Wehmütig strich Gesa über das fleckige Stahlrohr des Weidetors. Seit sie vor einigen Monaten das letzte Mal hier gewesen war, hatte sich der Stall verändert. Die meisten Einstellpferde waren auf umliegende Höfe umquartiert worden, und auch die Schulpferde hatten ihre Boxen räumen müssen. Das alles hatte sich abgespielt, während Gesa fast die kompletten Wochen in der Großstadt zugebracht hatte – die Arbeit machte das nötig. So hatte sie erst spät erfahren, daß der Stall schloß, der für ein paar Jahre ihr zweites Zuhause gewesen war.
Sie drückte auf den Knopf der Fernbedienung und ließ die Türen ihres Wagens verriegeln. Dann zerrte sie die Tür zur Stallgasse auf und genoß den Geruch nach Stroh und Pferdescheiße. Aus einer der hinteren Boxen schob sich neugierig der Kopf eines Schimmels mit zotteliger Mähne. Gesa sah an den vielen leeren Boxen herunter und ließ die Tage und Nächte im Stall in Gedanken vorbeiziehen – angefangen von ihrem ersten Besuch, dem Kennenlernen von Hannah, Julia und Carsten bis zu einigen Nächten, die für ein Kribbeln im ganzen Körper sorgten, sobald sie eine Reithose oder Regenjacke anzog oder Gummireitstiefel auch nur sah.

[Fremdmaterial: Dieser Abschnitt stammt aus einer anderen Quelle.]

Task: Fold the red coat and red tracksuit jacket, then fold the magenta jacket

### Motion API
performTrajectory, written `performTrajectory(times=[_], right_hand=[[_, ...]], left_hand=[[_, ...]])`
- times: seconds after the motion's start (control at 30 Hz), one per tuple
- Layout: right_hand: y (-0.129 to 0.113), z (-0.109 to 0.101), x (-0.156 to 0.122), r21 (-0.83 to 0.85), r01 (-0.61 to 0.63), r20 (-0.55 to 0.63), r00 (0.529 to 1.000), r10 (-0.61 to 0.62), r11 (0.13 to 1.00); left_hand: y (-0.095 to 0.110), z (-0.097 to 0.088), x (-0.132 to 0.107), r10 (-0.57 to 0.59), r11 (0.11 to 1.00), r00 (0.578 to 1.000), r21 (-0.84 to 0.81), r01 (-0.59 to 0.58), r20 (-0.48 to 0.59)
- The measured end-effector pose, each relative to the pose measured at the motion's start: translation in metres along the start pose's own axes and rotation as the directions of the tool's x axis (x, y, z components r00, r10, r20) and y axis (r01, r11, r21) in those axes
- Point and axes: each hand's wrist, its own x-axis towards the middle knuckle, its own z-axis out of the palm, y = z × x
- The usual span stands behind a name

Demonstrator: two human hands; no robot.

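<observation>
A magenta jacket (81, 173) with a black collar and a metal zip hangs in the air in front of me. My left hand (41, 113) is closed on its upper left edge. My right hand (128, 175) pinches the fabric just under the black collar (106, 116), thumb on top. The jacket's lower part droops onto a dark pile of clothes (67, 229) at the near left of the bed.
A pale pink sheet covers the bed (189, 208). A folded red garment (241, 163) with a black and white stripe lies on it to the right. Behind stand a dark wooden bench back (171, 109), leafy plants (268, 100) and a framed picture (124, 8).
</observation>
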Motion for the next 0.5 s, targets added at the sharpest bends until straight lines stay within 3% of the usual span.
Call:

»Nimm mit, was du davon gebrauchen kannst. Was jetzt noch hier ist, haben die Mädels vergessen«, hatte Julia gesagt, als Gesa sie um die Klamotten in der Sattelkammer gebeten hatte: Reitstiefel, Gummihose, Watstiefel, zwei Reitkappen und eine Gerte. Die rote Plastikregenjacke hing verschmiert wie immer daneben an einem Nagel. Gesa fühlte das Material unter ihren Fingern, und unwillkürlich wurde sie warm und feucht. »Steht er denn auch auf Reitklamotten?« hatte Julia gefragt, und Gesa hatte nur mit den Schultern zucken können. >Aber ausprobieren muß ich es<, dachte Gesa und schob sich die Spitze eines Gummireitstiefels zwischen die Beine.